During a video teleconference with members of the military on his last Thanksgiving as commander in chief, President Trump touted his efforts to establish the Space Force, calling the newest branch of the armed services “a very important thing to me.”
Trump spoke Nov. 26 from the White House Diplomatic Reception Room with officers representing units from the Army, Navy, Air Force, Marine Corps, Space Force and Coast Guard.
The Space Force officer on the call was Lt. Col. Matthew Lohmeier, commander of the 11th Space Warning Squadron at Buckley Air Force Base, Colorado.
“You keep watch around the world to detect missile launches, space launches, and nuclear detonations while providing critical intelligence. All of you are pioneers in the newest branch of our armed forces,” Trump told Lohmeier, according to a transcript of the call released by the White House.
The 11th Space Warning Squadron operates the Defense Support Program and Space Based Infrared System satellites that detect launches and provide early warning.
Trump thanked all the officers for their service.
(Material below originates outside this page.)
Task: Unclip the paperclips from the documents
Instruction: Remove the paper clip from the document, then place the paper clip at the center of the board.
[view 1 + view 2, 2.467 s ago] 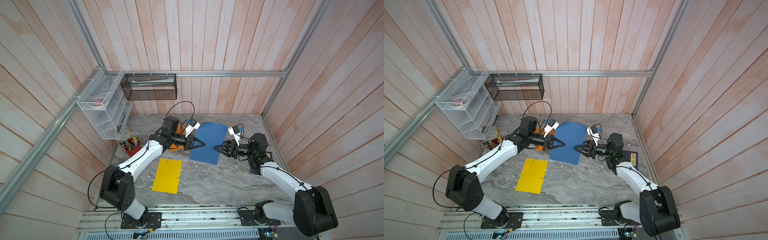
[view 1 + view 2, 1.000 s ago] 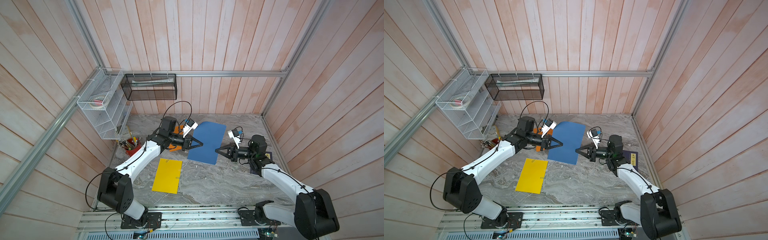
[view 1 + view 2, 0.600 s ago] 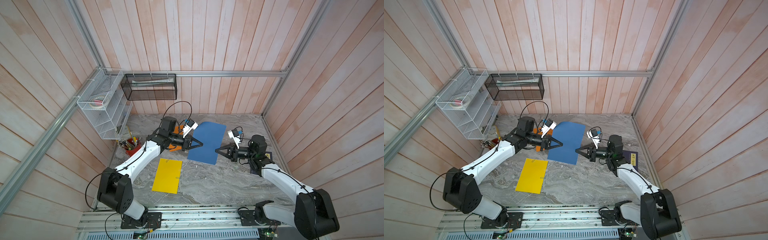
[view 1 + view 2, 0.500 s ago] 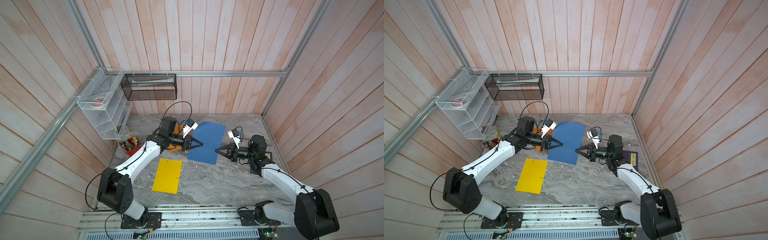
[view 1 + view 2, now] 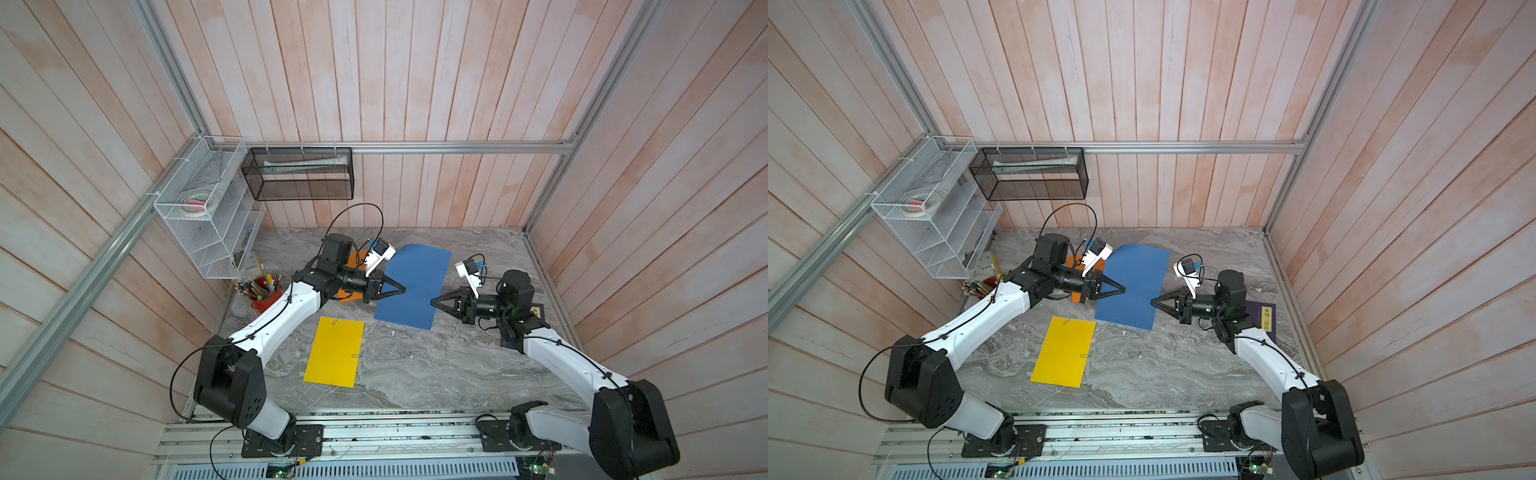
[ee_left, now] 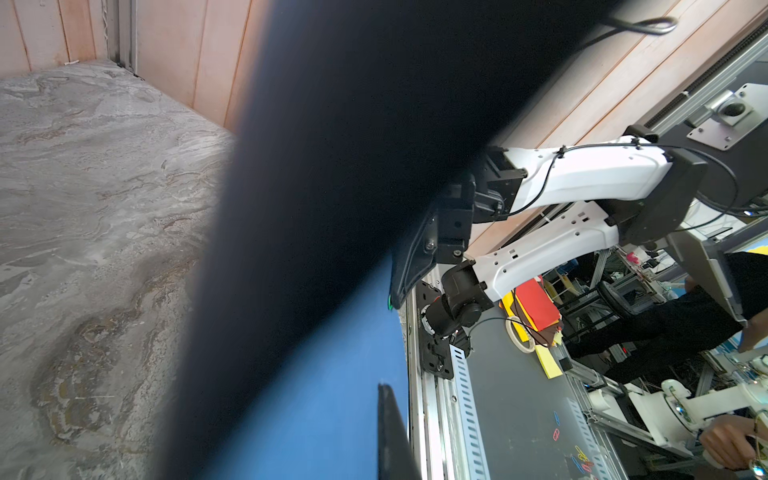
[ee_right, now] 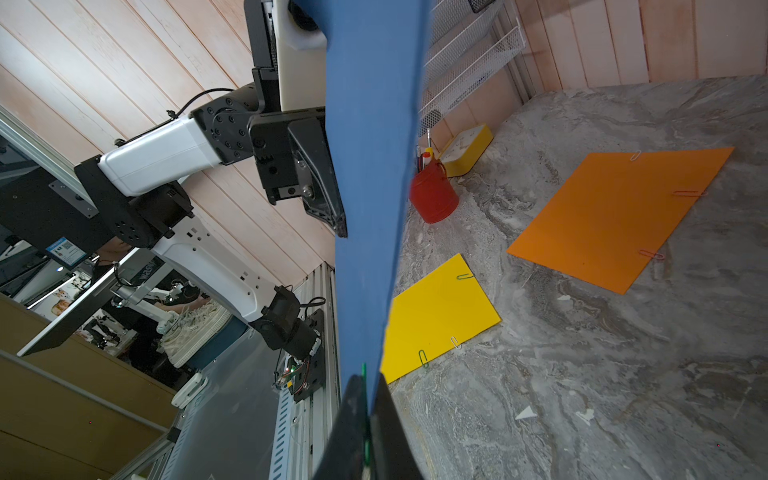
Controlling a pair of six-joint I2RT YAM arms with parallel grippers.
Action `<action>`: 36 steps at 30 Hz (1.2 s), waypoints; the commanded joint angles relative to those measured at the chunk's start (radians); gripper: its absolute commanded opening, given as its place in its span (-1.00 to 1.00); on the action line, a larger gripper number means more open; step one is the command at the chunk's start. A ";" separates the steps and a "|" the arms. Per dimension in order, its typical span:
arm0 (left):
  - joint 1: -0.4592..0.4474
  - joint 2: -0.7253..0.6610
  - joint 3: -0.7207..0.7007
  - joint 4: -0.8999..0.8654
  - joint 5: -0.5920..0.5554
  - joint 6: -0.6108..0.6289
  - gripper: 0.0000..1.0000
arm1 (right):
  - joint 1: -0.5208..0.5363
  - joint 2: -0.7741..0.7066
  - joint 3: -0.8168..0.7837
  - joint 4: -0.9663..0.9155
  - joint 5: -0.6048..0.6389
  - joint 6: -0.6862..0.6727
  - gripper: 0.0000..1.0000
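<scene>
A plain dark blue sheet (image 5: 419, 266) (image 5: 1138, 270), mid-frame in both top views, is held up. The left gripper (image 5: 402, 289) clamps one edge; the right gripper (image 5: 433, 302) pinches a tiny green paperclip (image 7: 364, 374) on the opposite edge.

A dark blue paper sheet (image 5: 417, 266), pinched off the table between the left gripper (image 5: 402, 289) and right gripper (image 5: 433, 300), bars the middle. The grey marble table (image 5: 436, 374) lies bare on the robot's near right. A flat yellow paper sheet (image 5: 334, 353) covers the near left, and a red pen cup (image 5: 266, 297) and white wire rack (image 5: 208, 224) crowd the far left.
</scene>
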State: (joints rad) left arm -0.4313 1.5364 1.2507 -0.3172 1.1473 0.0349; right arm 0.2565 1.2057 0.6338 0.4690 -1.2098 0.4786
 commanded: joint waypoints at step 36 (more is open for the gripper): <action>0.030 -0.032 -0.015 -0.011 -0.012 0.023 -1.00 | -0.126 -0.018 -0.179 -0.432 0.531 -0.015 -0.85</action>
State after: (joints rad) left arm -0.4065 1.5208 1.2507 -0.3290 1.1435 0.0414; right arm 0.1425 1.1744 0.4725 0.1230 -0.7895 0.4500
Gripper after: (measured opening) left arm 0.050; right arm 0.076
He was especially eager to talk about the Space Force and his personal involvement in getting the service enacted as a separate branch of the military.
“Nobody thought that could happen,” Trump said. “It’s very special to me, that new branch, because that was something that I felt was necessary.”
Trump once again repeated his claim that it was him who came up with the concept of an independent space service. “Nobody even thought about Space Force,” he said. “And I looked at it, and I said ‘We’re going to have to do something’ because I looked at what China was doing and Russia was doing and others are thinking about doing.”
The idea of a separate military branch for space, however, had been championed by members of Congress before Trump became president. It grew out of a bipartisan push from the House Armed Services Committee going back to 2016, when then-chairman and ranking member of the HASC strategic forces subcommittee Rep. Mike Rogers (R-Ala.) and Rep. Jim Cooper (D-Tenn.) started advocating for a separate space branch.
Rogers and Cooper wrote language to establish a Space Corps under the Department of the Air Force. The provision was passed by the House in the 2018 National Defense Authorization Act but was defeated in the House-Senate conference.
The only difference between the Space Corps of 2017 and the Space Force of 2019 is “just one word,” Cooper told reporters last December just days before Congress passed the 2020 National Defense Authorization Act that established the U.S. Space Force.
Officer thanks Trump
“I want to thank you personally for your advocacy for an independent Space Force … We’re very grateful for that,” Lohmeier, the commander of the 11th Space Warning Squadron, told Trump. “We’re making great progress that I don’t think we were able to necessarily make while we belonged to the Air Force.”
Lohmeier in a recently published paper argued that it’s important for space operators to break free of the traditional thinking and develop an independent culture.
“The Air Force has maintained what we will call the traditional mind of space and is responsible for current military space culture,” Lohmeier wrote in a 34-page paper published in September by the Air Force’s university the Air Command and Staff College.
“Like the waning moon, the traditional mind of space is diminishing in vigor, power, and influence,” he wrote.